Private Equity Can Kill: Help Us Fight Wall Street’s Deadly Power in Nursing Homes
By Ricardo Valdez, private equity campaigns manager
Unbeknownst to most people with loved ones in nursing homes, it’s often nearly impossible to determine if the facility you’ve entrusted your family member to is owned by a private equity firm – an ownership structure that has been shown to result in worse health outcomes for patients, at greater cost. Within the past two decades, the once-obscure private equity industry has ballooned in size from $1 trillion in 2008 to nearly $4.5 trillion in 2021. Millions of people in the United States have been directly impacted by an industry that was once known mostly to finance insiders like institutional investors and financial journalists.
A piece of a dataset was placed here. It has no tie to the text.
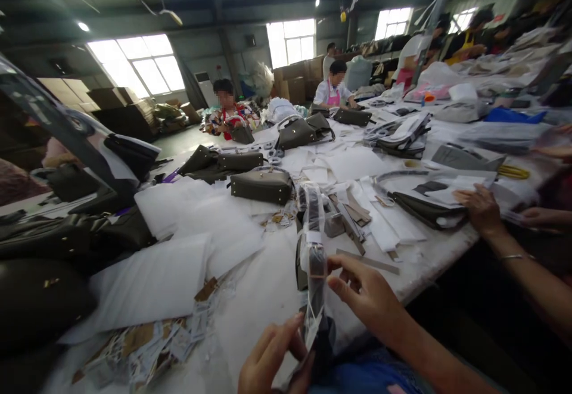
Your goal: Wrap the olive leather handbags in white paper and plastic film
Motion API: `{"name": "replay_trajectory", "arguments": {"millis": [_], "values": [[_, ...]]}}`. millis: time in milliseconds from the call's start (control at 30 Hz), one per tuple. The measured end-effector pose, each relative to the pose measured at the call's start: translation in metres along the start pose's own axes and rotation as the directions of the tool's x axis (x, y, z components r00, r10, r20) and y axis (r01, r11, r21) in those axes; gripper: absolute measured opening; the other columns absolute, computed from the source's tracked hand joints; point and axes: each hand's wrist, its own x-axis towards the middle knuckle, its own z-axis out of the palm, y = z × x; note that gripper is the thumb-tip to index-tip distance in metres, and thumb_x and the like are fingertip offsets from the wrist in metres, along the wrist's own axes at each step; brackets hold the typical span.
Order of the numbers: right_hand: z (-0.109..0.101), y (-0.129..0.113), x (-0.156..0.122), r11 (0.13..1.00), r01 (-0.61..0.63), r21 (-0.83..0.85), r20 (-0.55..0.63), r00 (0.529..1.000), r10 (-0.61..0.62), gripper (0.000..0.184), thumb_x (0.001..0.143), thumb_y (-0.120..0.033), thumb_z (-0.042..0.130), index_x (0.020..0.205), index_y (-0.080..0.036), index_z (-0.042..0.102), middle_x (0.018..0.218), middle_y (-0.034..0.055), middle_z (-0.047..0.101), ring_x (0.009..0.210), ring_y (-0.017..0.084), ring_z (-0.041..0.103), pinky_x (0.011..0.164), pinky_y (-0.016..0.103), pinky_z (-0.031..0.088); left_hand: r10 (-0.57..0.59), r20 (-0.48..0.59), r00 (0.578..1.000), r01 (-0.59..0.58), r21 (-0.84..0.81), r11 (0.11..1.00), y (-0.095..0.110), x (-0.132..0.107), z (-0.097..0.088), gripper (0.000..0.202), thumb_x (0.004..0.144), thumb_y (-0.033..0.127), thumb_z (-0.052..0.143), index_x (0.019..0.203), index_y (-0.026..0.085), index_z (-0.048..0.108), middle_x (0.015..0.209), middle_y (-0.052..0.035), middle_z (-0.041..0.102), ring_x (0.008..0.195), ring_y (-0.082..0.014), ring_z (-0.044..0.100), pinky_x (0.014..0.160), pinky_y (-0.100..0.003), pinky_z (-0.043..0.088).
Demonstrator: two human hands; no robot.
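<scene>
A dark handbag [301, 263] stands on edge in front of me, seen end-on. Its strap [315, 236] runs over the top and is wrapped in clear plastic film. My left hand [272, 352] is closed around the near end of the bag, thumb on top and the other fingers partly hidden. On the right side of the strap, my right hand [364, 289] has thumb and forefinger bent together against the plastic wrap, the other fingers curled. Blue cloth [370, 376] shows below my hands.
White foam sheets [179, 275] and small tags [156, 346] lie left. Dark bags [261, 185] stand farther back; more [40, 287] are heaped at left. A co-worker's hand [482, 206] touches a bag [429, 203] at right. A metal post [67, 126] slants at left.
</scene>
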Motion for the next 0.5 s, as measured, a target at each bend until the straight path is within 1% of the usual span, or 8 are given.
{"name": "replay_trajectory", "arguments": {"millis": [67, 167, 267, 333, 367, 433, 467, 500], "values": [[0.004, -0.003, 0.006, 1.0, -0.008, -0.014, 0.046, 0.999, 0.009, 0.045, 0.09, -0.061, 0.057, 0.104, -0.02, 0.067, 0.09, 0.0055, 0.073, 0.063, 0.017, 0.06, 0.058, 0.029, 0.043, 0.004, 0.051, 0.999, -0.004, 0.011, 1.0, -0.001, -0.005, -0.004, 0.061, 0.082, 0.005, 0.067, 0.135, 0.032, 0.053, 0.078, 0.0016, 0.066, 0.068, -0.013, 0.065, 0.071, -0.022, 0.056], [0.014, -0.005, 0.015, 0.998, -0.012, -0.059, 0.096, 0.995, 0.018, 0.04, 0.085, -0.052, 0.069, 0.11, -0.022, 0.061, 0.092, 0.0031, 0.074, 0.063, 0.016, 0.06, 0.061, 0.029, 0.044, 0.081, 0.164, 0.983, -0.094, 0.074, 0.993, -0.002, -0.012, -0.009, 0.062, 0.082, 0.004, 0.067, 0.135, 0.032, 0.054, 0.084, -0.0013, 0.071, 0.073, -0.0154, 0.066, 0.07, -0.024, 0.055], [0.024, -0.002, 0.02, 0.999, -0.039, 0.027, 0.144, 0.989, 0.035, 0.037, 0.084, -0.041, 0.072, 0.112, -0.023, 0.056, 0.093, 0.0018, 0.075, 0.068, 0.017, 0.066, 0.062, 0.029, 0.048, 0.158, 0.357, 0.921, -0.209, 0.109, 0.972, 0.0, -0.02, -0.014, 0.063, 0.085, 0.005, 0.063, 0.141, 0.029, 0.049, 0.095, -0.0059, 0.075, 0.075, -0.0183, 0.067, 0.067, -0.027, 0.054], [0.029, 0.001, 0.021, 0.986, -0.059, 0.158, 0.147, 0.988, 0.036, 0.033, 0.085, -0.037, 0.071, 0.11, -0.022, 0.054, 0.094, 0.0025, 0.075, 0.075, 0.018, 0.069, 0.064, 0.028, 0.051, 0.17, 0.418, 0.893, -0.226, 0.088, 0.97, 0.005, -0.026, -0.019, 0.059, 0.085, 0.006, 0.064, 0.139, 0.027, 0.052, 0.096, -0.0073, 0.075, 0.073, -0.0189, 0.066, 0.064, -0.027, 0.053], [0.03, 0.003, 0.022, 0.973, -0.067, 0.219, 0.141, 0.989, 0.037, 0.032, 0.085, -0.036, 0.071, 0.109, -0.022, 0.054, 0.094, 0.0031, 0.076, 0.077, 0.019, 0.071, 0.065, 0.028, 0.052, 0.153, 0.385, 0.91, -0.196, 0.074, 0.978, 0.008, -0.03, -0.023, 0.056, 0.083, 0.006, 0.065, 0.134, 0.027, 0.055, 0.093, -0.0065, 0.075, 0.071, -0.0184, 0.066, 0.064, -0.027, 0.054], [0.033, 0.005, 0.02, 0.952, -0.081, 0.295, 0.117, 0.992, 0.048, 0.032, 0.084, -0.036, 0.072, 0.106, -0.021, 0.054, 0.093, 0.0044, 0.076, 0.079, 0.02, 0.072, 0.067, 0.029, 0.054, 0.049, 0.185, 0.982, -0.055, 0.03, 0.998, 0.017, -0.037, -0.029, 0.049, 0.079, 0.005, 0.069, 0.12, 0.03, 0.062, 0.083, -0.0026, 0.072, 0.066, -0.0164, 0.065, 0.062, -0.025, 0.054], [0.034, 0.007, 0.019, 0.946, -0.087, 0.313, 0.106, 0.993, 0.056, 0.033, 0.083, -0.036, 0.073, 0.105, -0.02, 0.054, 0.093, 0.005, 0.076, 0.08, 0.02, 0.072, 0.068, 0.029, 0.054, -0.048, 0.055, 0.997, 0.048, -0.013, 0.999, 0.021, -0.041, -0.031, 0.043, 0.078, 0.006, 0.071, 0.112, 0.031, 0.063, 0.08, -0.0007, 0.07, 0.063, -0.0152, 0.064, 0.06, -0.024, 0.053], [0.035, 0.008, 0.018, 0.943, -0.089, 0.322, 0.097, 0.993, 0.061, 0.033, 0.083, -0.037, 0.073, 0.104, -0.02, 0.055, 0.093, 0.0055, 0.076, 0.079, 0.021, 0.072, 0.068, 0.03, 0.055, -0.163, -0.056, 0.985, 0.159, -0.07, 0.985, 0.026, -0.046, -0.032, 0.037, 0.078, 0.009, 0.073, 0.106, 0.031, 0.064, 0.077, 0.0007, 0.068, 0.061, -0.0142, 0.062, 0.057, -0.023, 0.052]]}}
In February, the Center for Medicare and Medicaid Services (CMS) issued an important rule requiring the disclosure of beneficial ownership of nursing homes that would bring greater transparency to this complex ownership model. This step is critical to preventing further harm by private equity firms and is part of a broader effort to reign in the abuses of the private equity industry in key sectors of our economy.
Whether private equity drove the retail company where you worked into bankruptcy or bought the house you rent, private equity’s rapacious business practices are hitting close to home for more people than ever. Whatever industry it enters, a private equity firm’s risky business practices often burdens businesses with excessive debt, forces the sale of assets for short-term gain, squeezes workers, and compromises services at the expense of most stakeholders to drive profits to private equity executives.
The healthcare sector has not been spared from private equity’s expansion and extraction. A growing body of evidence shows that the private equity industry is incompatible with providing people with stable, quality, affordable healthcare. In ownership of hospitals, private equity firms have bought and shuttered urban, suburban, and rural facilities, leaving healthcare deserts in those communities. Private equity firms created a business model of surprise medical bills that intentionally billed services out of insurance networks, leaving patients with huge out-of-pocket expenses through no fault of their own. During the COVID-19 pandemic, private equity-owned physician staffing agencies fired physicians in already understaffed emergency rooms who spoke out against the lack of personal protective equipment like masks, and other practices endangering patient safety.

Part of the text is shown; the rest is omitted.